体の中に悪いものが入り込んだ気分になって、外へ飛び出した。


海が見える。ユミは海が好きだった。
どこまでも続く青い一面の絨毯が、太陽の光を受けて様々に光っている。
白波が、この世のどんなものよりも美しく思えた。
いつか、いつかきっと、向こう側。海の終わるところまで行ってみたいと思っていた。
近くでカモメが鳴いている。船も何隻か止まっている。
この平凡な日々が、世界があることが、ユミにとっての最高の幸福だった。
海の風を感じた。潮の香りが鼻をついた。心地よかった。

刹那、ユミは背中に物凄い衝撃を受けた。
体の軋む音が耳に響いた。命が消える音だった。
海へ真っ逆さまに落ちた。ジャボン、という波の音がした。

沈んでいく中で、ユミは海面をのぞく2人の子供が見えた。
ユミに意識があれば、子供たちの会話が聞こえたことだろう。

「あーあ、かわいそう」

「しょうがないじゃんか、あたっちゃったんだから」

「でも…ヒロ君がエアガンなんか打たなきゃ…」

「青色の鳥なんて珍しいと思ったんだよ。
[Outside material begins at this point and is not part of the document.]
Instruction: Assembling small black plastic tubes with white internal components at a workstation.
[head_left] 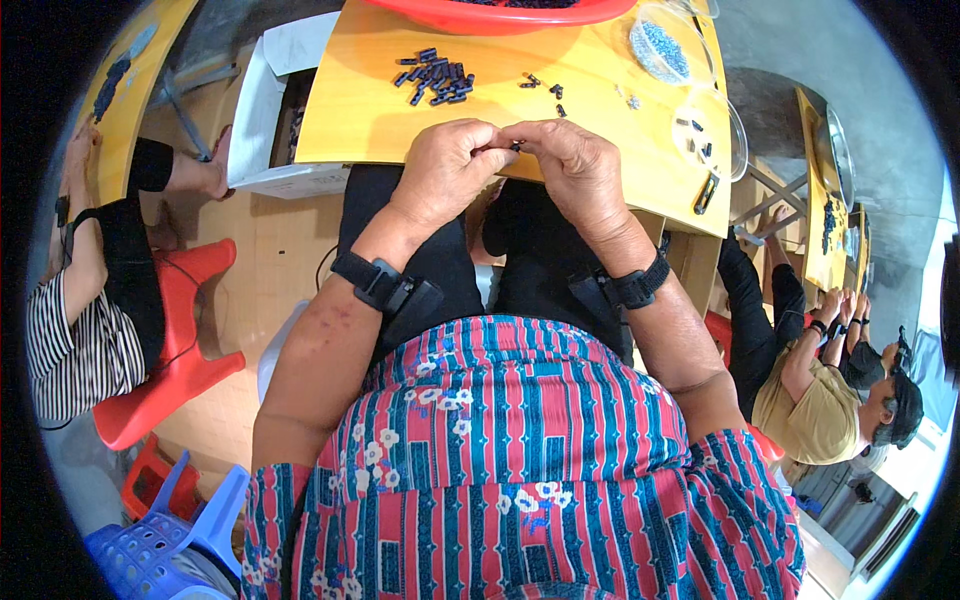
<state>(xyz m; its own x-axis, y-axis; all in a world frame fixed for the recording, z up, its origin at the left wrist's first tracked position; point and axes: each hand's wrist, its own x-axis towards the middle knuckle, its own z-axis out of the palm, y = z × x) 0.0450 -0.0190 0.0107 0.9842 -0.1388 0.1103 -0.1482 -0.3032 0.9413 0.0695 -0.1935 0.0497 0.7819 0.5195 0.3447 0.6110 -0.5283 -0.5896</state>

おどかすだけのつもりだったんだ」

子供たちは沈んでいく青い鳥を見ながら、それが見えなくなっても半泣きの状態で手を合わせた。
子供たちはちいさな命が消える瞬間を、この時一番身近に感じた。

end


あとがき
短編書きたかった・・・(
これからもたまに書いていこうと思います。